■ **RECORDS TO PROCESS**
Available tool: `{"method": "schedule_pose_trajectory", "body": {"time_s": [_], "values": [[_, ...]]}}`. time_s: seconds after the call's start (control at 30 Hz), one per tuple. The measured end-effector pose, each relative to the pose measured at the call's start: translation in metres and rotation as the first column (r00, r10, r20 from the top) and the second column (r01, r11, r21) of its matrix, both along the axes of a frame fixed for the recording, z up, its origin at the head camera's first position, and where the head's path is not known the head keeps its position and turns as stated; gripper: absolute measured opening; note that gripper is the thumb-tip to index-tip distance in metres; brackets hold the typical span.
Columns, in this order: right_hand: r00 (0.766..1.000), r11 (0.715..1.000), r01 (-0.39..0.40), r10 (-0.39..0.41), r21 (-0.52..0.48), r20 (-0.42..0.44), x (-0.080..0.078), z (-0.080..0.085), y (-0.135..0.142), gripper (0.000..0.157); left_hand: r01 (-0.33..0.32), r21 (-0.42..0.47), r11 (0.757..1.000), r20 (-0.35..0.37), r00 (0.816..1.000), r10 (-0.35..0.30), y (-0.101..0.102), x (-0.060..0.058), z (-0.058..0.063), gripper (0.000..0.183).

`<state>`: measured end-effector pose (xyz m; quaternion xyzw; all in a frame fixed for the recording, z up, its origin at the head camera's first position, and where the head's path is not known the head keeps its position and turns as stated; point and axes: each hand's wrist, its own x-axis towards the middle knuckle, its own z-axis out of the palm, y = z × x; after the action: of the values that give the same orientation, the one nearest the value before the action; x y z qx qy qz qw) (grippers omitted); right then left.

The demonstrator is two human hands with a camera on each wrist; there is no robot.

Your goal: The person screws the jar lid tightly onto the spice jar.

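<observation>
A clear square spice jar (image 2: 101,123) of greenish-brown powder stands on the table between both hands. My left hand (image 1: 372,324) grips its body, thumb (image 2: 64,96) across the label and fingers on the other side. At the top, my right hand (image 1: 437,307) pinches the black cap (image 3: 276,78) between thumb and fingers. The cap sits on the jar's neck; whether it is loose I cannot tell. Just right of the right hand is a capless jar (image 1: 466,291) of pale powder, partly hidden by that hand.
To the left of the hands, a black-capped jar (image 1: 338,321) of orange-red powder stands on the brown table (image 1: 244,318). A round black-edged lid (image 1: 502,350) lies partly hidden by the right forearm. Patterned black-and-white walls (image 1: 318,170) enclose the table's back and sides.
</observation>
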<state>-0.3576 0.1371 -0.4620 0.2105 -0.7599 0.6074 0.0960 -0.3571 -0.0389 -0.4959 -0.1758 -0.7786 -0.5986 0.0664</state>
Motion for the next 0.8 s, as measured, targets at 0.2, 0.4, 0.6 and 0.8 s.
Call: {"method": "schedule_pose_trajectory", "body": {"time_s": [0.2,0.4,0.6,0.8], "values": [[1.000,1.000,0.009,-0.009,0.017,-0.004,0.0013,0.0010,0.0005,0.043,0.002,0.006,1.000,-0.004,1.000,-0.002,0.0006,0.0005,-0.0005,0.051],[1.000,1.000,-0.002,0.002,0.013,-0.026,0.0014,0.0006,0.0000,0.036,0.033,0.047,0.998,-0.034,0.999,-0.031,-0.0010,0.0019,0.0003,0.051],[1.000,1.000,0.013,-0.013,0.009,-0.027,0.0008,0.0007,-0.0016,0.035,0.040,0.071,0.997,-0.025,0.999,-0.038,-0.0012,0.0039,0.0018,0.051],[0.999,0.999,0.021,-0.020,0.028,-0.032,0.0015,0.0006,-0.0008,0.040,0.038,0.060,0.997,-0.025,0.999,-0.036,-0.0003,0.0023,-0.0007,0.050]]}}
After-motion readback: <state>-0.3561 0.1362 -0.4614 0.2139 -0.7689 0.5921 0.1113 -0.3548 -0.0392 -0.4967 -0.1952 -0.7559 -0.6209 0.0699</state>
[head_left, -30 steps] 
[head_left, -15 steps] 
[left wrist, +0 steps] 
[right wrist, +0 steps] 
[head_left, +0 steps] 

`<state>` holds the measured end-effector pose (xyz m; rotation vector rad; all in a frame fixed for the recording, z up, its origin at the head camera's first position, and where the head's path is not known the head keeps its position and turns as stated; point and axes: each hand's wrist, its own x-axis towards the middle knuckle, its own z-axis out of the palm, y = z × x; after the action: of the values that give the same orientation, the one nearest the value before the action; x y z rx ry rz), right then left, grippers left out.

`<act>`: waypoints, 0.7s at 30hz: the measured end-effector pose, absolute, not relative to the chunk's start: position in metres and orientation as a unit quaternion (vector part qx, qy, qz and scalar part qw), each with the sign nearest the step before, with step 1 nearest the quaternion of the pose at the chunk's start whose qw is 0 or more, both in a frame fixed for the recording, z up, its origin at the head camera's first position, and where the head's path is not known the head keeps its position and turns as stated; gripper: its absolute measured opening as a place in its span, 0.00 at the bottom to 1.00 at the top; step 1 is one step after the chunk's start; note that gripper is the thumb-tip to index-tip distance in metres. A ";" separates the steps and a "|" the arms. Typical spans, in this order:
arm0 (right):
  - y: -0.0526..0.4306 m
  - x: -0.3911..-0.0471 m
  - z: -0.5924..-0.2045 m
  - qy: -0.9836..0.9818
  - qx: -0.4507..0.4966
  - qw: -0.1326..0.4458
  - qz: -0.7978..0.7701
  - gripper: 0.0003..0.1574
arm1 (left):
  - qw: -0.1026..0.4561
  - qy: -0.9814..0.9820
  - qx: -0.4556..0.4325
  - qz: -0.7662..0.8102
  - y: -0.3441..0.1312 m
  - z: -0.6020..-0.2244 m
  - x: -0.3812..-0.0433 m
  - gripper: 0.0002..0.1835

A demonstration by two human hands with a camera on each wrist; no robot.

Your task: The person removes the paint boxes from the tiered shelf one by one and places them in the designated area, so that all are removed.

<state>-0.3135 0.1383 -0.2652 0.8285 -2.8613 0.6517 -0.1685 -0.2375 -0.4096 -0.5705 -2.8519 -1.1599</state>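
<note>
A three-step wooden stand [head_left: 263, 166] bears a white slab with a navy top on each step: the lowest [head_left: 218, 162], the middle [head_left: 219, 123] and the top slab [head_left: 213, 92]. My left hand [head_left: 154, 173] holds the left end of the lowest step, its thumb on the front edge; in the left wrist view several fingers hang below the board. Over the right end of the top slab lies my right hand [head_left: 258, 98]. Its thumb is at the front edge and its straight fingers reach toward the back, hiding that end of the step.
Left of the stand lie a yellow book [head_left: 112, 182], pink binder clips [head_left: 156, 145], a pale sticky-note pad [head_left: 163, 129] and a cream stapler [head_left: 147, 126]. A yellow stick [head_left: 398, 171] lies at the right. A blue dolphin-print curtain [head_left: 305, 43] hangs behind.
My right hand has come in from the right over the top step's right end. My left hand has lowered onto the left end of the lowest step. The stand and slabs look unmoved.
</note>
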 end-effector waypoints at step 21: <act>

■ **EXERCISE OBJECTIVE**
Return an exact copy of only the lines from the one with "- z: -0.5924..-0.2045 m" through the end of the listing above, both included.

■ **EXERCISE ANSWER**
  - z: -0.5924..-0.2045 m
  - qy: -0.9836..0.9818
  - qx: -0.4507..0.4966
  - qw: -0.1326..0.4458
  - qz: -0.7978..0.7701
  - gripper: 0.0003..0.1574
arm1 (left):
  - qw: -0.1026..0.4561
  - qy: -0.9814..0.9820
  - qx: -0.4556..0.4325
  - qz: -0.7662..0.8102
  - y: -0.3441..0.1312 m
  - z: -0.6020..-0.2244 m
  - x: -0.3812..-0.0433 m
  - gripper: 0.0002..0.1835

A demonstration by two human hands with a camera on each wrist; no robot.

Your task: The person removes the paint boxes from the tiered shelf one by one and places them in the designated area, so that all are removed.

<state>-0.3135 0.1383 -0.2652 0.8285 -2.8613 0.6517 -0.1685 -0.2375 -0.4096 -0.5705 -2.8519 -1.1599</state>
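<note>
A three-step wooden stand [head_left: 263, 166] bears a white slab with a navy top on each step: the lowest [head_left: 218, 162], the middle [head_left: 219, 123] and the top slab [head_left: 213, 92]. My left hand [head_left: 154, 173] holds the left end of the lowest step, its thumb on the front edge; in the left wrist view several fingers hang below the board. Over the right end of the top slab lies my right hand [head_left: 258, 98]. Its thumb is at the front edge and its straight fingers reach toward the back, hiding that end of the step.
Left of the stand lie a yellow book [head_left: 112, 182], pink binder clips [head_left: 156, 145], a pale sticky-note pad [head_left: 163, 129] and a cream stapler [head_left: 147, 126]. A yellow stick [head_left: 398, 171] lies at the right. A blue dolphin-print curtain [head_left: 305, 43] hangs behind.
My right hand has come in from the right over the top step's right end. My left hand has lowered onto the left end of the lowest step. The stand and slabs look unmoved.
</note>
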 end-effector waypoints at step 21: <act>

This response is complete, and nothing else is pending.